Category: Uncategorized

Few drivers utilize an outdated, paper-based map when driving long distances.  Too many real-time conditions impact driving options.  Choosing what security technologies to implement and when to implement them has similar complexity.    Utilize your Value-Added Reseller to help define your annual security technologies roadmap.  Let your IT Security Roadmap put you in the driver’s seat to the best return-on-investment.

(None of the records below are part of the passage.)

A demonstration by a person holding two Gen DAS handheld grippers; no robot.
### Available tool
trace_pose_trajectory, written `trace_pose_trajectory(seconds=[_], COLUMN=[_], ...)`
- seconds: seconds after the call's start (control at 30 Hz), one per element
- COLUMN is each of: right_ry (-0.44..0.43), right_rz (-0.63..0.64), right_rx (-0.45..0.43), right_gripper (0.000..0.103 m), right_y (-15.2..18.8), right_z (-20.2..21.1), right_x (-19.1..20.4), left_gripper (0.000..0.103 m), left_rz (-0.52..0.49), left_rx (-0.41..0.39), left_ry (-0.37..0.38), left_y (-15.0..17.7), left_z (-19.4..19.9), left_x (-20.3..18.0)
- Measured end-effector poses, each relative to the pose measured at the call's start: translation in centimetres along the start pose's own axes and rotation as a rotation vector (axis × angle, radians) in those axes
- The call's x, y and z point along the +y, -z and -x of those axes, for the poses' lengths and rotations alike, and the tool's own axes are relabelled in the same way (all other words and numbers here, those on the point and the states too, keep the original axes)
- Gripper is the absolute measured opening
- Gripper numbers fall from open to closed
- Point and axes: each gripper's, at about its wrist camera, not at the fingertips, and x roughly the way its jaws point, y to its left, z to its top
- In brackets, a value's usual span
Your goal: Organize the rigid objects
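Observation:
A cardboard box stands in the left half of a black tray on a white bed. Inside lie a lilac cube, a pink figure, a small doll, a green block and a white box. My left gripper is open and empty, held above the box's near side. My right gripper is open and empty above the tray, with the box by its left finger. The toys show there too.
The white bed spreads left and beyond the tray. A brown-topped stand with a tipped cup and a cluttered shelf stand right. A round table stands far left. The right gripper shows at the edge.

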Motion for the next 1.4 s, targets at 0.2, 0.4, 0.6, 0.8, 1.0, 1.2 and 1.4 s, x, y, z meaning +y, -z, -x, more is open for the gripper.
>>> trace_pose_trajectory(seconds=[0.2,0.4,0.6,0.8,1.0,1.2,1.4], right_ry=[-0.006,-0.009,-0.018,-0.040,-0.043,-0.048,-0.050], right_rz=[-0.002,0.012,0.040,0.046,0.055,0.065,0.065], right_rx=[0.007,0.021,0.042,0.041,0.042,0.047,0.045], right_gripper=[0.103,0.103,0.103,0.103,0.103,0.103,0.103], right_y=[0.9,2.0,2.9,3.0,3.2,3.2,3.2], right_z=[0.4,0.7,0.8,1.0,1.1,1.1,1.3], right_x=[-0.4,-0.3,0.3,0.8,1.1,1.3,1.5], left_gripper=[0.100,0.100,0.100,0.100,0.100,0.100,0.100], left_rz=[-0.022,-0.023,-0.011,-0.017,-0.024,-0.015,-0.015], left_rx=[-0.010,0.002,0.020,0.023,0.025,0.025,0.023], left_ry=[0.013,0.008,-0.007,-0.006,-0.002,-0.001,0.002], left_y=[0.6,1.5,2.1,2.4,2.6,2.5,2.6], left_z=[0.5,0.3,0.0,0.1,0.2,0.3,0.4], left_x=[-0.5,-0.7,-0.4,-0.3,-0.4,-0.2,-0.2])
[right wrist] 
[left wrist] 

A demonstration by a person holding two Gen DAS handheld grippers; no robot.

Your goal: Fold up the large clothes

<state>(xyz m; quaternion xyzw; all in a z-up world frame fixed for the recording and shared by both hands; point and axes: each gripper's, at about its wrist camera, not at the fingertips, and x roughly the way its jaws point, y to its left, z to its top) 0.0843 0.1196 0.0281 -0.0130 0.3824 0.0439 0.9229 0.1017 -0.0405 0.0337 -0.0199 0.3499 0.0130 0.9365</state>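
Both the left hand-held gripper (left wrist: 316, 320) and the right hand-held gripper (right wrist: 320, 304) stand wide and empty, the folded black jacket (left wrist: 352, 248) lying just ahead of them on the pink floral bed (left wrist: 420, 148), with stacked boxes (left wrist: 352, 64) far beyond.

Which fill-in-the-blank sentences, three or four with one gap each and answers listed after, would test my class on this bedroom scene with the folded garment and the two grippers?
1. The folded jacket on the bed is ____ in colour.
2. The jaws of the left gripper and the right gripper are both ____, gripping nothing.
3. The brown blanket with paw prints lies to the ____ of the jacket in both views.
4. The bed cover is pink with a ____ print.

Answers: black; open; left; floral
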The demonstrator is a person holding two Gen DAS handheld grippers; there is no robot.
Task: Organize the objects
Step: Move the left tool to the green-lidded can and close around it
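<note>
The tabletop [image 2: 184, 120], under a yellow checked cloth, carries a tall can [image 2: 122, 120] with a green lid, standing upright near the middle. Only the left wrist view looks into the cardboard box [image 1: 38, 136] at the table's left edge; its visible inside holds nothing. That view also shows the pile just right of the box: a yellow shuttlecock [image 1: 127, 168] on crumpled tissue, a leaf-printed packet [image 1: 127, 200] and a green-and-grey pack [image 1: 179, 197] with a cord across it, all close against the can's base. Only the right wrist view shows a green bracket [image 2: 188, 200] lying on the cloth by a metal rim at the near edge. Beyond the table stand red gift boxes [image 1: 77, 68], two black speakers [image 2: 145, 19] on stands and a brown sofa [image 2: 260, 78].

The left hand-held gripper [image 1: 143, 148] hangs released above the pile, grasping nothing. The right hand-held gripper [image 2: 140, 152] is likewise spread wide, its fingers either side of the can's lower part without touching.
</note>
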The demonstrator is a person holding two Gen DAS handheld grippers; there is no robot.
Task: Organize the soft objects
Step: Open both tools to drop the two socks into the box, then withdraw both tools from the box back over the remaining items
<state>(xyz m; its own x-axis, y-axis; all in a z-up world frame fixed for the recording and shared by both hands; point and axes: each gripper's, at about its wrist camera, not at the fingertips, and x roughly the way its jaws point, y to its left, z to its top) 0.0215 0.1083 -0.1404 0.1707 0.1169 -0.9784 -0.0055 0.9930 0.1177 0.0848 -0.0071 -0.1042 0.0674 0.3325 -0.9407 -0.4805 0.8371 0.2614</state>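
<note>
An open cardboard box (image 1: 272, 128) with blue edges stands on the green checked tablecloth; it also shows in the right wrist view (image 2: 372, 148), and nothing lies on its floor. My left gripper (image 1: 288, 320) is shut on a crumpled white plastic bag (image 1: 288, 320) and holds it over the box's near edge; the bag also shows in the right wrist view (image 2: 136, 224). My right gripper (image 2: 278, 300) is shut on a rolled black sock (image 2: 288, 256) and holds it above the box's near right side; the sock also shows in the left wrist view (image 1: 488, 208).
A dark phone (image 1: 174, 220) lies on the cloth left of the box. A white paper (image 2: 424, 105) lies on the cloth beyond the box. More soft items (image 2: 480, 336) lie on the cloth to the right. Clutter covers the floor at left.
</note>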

Keeping up with the change in technology can be overwhelming, from increased business usage to the rapid advancements in the cybersecurity market.  What often took 5-10 years to adopt a couple of decades ago, is in production in just a few years.  This article establishes some simple next steps to address the issue.  A Commonsense approach to Security Improvement is needed. 

Just 2 decades ago, Gartner’s vision for Information Security program adoption captured three unique perspectives – organizational, data-centric, and technical.  One leg of the program needs a view of the current security technologies and the ones being considered soon.  A bit later, ISACA came to a similar conclusion.  Their blueprint for The Business Model for Information Security[i] included a Technology component to address Human Factors of People, Enabling and Support of Process, and the Architecture of the Technology to be used.  Without factoring all three areas, IT Security decisions end up the square peg to the round hole.

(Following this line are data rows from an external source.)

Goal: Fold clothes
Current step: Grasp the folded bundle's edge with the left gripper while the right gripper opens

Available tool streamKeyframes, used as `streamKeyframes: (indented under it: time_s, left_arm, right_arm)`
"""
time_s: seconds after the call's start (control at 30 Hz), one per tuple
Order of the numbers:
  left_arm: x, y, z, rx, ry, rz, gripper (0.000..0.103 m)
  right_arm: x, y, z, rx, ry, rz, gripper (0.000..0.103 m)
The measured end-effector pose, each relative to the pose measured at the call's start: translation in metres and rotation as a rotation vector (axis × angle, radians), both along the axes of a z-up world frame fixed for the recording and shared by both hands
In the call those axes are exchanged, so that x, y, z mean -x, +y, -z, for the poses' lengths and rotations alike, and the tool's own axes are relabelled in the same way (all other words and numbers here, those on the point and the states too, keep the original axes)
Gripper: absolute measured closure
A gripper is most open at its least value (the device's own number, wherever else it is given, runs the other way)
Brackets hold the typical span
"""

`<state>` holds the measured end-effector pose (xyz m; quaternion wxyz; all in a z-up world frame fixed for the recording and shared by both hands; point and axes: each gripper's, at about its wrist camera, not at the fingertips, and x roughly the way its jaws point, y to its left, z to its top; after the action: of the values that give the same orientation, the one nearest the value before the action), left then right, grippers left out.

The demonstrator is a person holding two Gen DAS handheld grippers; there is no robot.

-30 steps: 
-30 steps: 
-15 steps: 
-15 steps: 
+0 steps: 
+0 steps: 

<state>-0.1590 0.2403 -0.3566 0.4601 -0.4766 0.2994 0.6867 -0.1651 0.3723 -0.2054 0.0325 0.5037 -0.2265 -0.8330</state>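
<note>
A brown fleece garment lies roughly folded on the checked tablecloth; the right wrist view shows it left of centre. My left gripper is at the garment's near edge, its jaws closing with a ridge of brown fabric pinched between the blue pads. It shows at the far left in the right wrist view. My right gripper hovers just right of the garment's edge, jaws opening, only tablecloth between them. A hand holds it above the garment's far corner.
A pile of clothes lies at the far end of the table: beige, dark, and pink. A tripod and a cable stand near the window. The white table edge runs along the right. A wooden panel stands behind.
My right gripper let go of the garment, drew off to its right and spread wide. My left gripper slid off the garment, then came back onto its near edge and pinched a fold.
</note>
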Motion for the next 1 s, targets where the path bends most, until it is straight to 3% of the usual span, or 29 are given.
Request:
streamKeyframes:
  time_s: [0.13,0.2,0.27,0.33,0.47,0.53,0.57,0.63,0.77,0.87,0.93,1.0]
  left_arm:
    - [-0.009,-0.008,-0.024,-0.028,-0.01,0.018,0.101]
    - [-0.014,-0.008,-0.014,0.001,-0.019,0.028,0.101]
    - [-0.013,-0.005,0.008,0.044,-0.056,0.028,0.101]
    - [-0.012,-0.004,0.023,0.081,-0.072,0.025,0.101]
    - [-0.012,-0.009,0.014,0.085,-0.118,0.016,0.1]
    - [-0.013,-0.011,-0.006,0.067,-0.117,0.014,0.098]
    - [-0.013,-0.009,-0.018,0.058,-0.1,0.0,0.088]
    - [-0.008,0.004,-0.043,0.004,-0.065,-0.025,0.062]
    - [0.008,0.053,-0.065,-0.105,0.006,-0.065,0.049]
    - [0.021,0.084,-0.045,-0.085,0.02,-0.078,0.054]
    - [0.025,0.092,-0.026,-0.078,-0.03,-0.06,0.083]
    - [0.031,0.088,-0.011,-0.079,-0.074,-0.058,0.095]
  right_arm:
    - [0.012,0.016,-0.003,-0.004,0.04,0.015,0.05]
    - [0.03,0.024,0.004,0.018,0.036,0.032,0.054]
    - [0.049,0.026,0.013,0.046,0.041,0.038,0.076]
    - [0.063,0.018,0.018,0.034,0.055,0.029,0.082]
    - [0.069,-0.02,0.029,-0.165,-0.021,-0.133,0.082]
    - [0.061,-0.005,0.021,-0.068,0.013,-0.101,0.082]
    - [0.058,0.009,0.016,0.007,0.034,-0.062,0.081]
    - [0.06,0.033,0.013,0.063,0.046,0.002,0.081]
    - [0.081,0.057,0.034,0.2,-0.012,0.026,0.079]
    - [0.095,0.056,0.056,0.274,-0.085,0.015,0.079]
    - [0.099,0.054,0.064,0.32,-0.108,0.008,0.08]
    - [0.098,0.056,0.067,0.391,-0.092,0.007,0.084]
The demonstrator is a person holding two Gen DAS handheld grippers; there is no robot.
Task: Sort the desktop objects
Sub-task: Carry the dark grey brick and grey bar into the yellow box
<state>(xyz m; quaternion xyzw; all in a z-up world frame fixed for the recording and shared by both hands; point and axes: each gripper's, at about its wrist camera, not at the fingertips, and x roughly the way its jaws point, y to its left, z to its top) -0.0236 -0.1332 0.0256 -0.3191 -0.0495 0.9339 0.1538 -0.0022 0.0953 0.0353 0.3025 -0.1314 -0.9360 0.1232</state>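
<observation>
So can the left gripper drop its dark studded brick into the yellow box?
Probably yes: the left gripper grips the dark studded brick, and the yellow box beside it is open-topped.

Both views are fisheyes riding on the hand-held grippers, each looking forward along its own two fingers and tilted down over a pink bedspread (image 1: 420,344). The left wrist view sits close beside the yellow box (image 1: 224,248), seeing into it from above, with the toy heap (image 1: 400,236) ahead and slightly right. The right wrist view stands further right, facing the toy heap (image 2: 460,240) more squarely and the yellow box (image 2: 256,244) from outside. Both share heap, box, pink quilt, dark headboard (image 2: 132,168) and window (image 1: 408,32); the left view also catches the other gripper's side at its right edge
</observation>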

Few organizations can resource the planning of security technologies, however.  Enterprises often have architecture teams and subscription services to firms like Gartner or Forester.  Small-to-midsized organizations need other options.  One commonsense approach leverages Value Added Resellers (VARs) to establish and maintain the client’s roadmap of security technologies. 

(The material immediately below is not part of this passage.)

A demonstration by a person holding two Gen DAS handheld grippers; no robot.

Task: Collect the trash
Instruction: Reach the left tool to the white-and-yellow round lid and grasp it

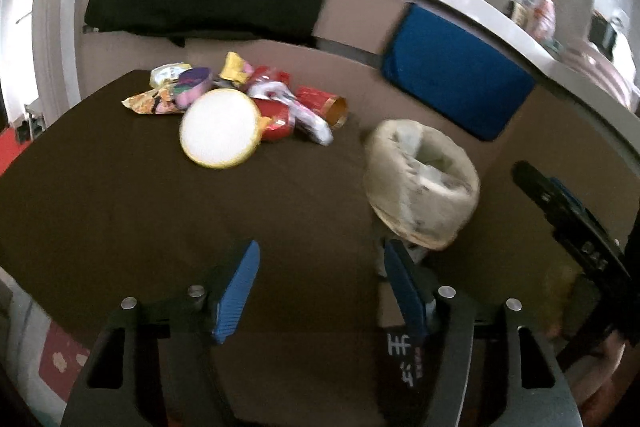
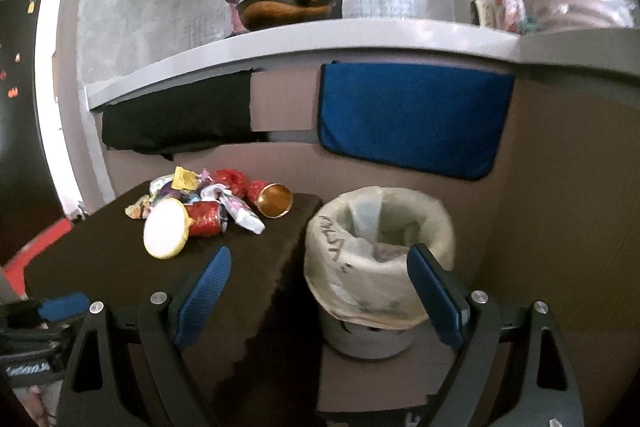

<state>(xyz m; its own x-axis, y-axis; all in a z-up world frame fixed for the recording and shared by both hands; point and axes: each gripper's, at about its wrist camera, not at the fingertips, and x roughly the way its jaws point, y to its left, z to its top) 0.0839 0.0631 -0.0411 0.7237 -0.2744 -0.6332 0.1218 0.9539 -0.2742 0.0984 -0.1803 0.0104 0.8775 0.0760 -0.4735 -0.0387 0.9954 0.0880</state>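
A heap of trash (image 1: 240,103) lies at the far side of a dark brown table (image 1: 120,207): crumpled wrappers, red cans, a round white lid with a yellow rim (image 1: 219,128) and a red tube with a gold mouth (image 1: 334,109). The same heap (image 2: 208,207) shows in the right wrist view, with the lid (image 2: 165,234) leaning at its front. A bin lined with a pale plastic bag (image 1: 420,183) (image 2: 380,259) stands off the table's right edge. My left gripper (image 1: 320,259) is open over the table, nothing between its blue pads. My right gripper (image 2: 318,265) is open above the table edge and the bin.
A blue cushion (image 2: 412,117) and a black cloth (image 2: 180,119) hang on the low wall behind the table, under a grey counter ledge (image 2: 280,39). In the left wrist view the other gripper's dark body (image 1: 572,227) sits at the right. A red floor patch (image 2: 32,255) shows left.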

One view of the Cybersecurity Ecosystem[ii] has eight areas supporting Cybersecurity, Privacy, and Trust: Security Operations; Data Security; Application Security; Physical Security; Infrastructure Security; Governance, Risk, and Compliance; Fraud and Transaction Security; Identity Security, and (general) Services.  One or more of these perspectives best aligned to client priorities should be included in the roadmap.

The roadmap simplifies decision-making, and highlights when tasks are needed within that calendar year.  A given technology may need to be in one of four states:

1. CONTAIN: Further investment in a previous mainstream product may be contained.
2. RETIRE: Some contained technologies may be end-of-life and need to be retired. 
3. EMERGING – Emerging technologies may be researched in support of future planning. 
4. MAINSTREAM – A green light may be given to previously defined emerging technologies.

Several factors go into the performance of a given technology.  For example, Gartner demystifies the market hype in the Gartner Hype Cycle[iii].  Products may be On the Rise, At the Peak, Sliding into the Trough, Climbing the Slope, or Entering the Plateau.  The annual update to the roadmap should highlight where the technologies are.  Return on investment will vary based on the product’s maturity and market acceptance. 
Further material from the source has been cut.